In the TMM, as described by Yasuda et al.,45 we are currently intensively working on generating genotype data for all participants. In terms of the BirThree Cohort Study, genotype data have been generated for 33 687 participants using single nucleotide polymorphism (SNP) arrays. Additionally, whole-genome sequencing has been completed for more than 150 ‘septets’ (families consisting of paternal and maternal grandparents, parents and a child), i.e. more than 1000 participants.
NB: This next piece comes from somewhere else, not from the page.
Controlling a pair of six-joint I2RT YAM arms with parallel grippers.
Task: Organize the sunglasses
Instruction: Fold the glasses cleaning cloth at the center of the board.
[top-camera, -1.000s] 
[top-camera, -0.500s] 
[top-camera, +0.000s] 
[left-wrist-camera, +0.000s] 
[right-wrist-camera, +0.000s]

In addition to genomics, the TMM BirThree Cohort Study has evaluated other omics analyses, such as transcriptomics, proteomics and metabolomics, in prospective cohort settings.46 The ideal modern cohort for further interpretation and follow-up of the candidate loci should contain multi-omics data that contribute to the understanding of variations between individuals in molecular parameters.47
What has been found? Key findings and publications
Table 4 presents some selected baseline characteristics of the pregnant women in their first-time participation, based on the self-reported questionnaires administered during early pregnancy. The prevalence of underweight persons before pregnancy was larger than that of overweight persons. With respect to lifestyle characteristics, 2.5% of the pregnant women were current smokers and 19.6% of those were current drinkers after learning they were pregnant.
Table 4.
Characteristics of pregnant women in their first-time participation based on available self-reported questionnaires during early pregnancy
| Pregnant women, n | 21 493 |
| Mean age, years (SD) | 31.4 (5.0) |
| Mean height (cm) (SD)a | 158.4 (5.3) |
| Mean weight before pregnancy (kg) (SD)a | 53.2 (8.0) |
| Mean BMI before pregnancy (kg/m2) (SD)a | 21.2 (3.0) |
| BMI, n (%) | |
| BMI <18.5 kg/m2 before pregnancy, n (%) | 3030 (14.1) |
| BMI 18.5 kg/m2–<25.0 kg/m2 before pregnancy, n (%) | 15 366 (71.5) |
| BMI ≥25.0 kg/m2 before pregnancy, n (%) | 2163 (10.1) |
| Missing or out of range (≤mean -3SD or ≥mean+3SD), n (%) | 934 (4.3) |
| Smoking status, n (%) | |
| Never smoker | 12 678 (59.0) |
| Past smoker before pregnancy | 4948 (23.0) |
| Past smoker after pregnancy | 3063 (14.3) |
| Current smoker | 538 (2.5) |
| Missing | 266 (1.2) |
| Alcohol drinking, n (%) | |
| Constitutionally never drinker | 1211 (5.6) |
| Never drinker | 8483 (39.5) |
| Past drinker | 7350 (34.2) |
| Current drinker | 4203 (19.6) |
| Missing | 246 (1.1) |
Values of ≤mean-3SD or ≥mean +3SD are deleted.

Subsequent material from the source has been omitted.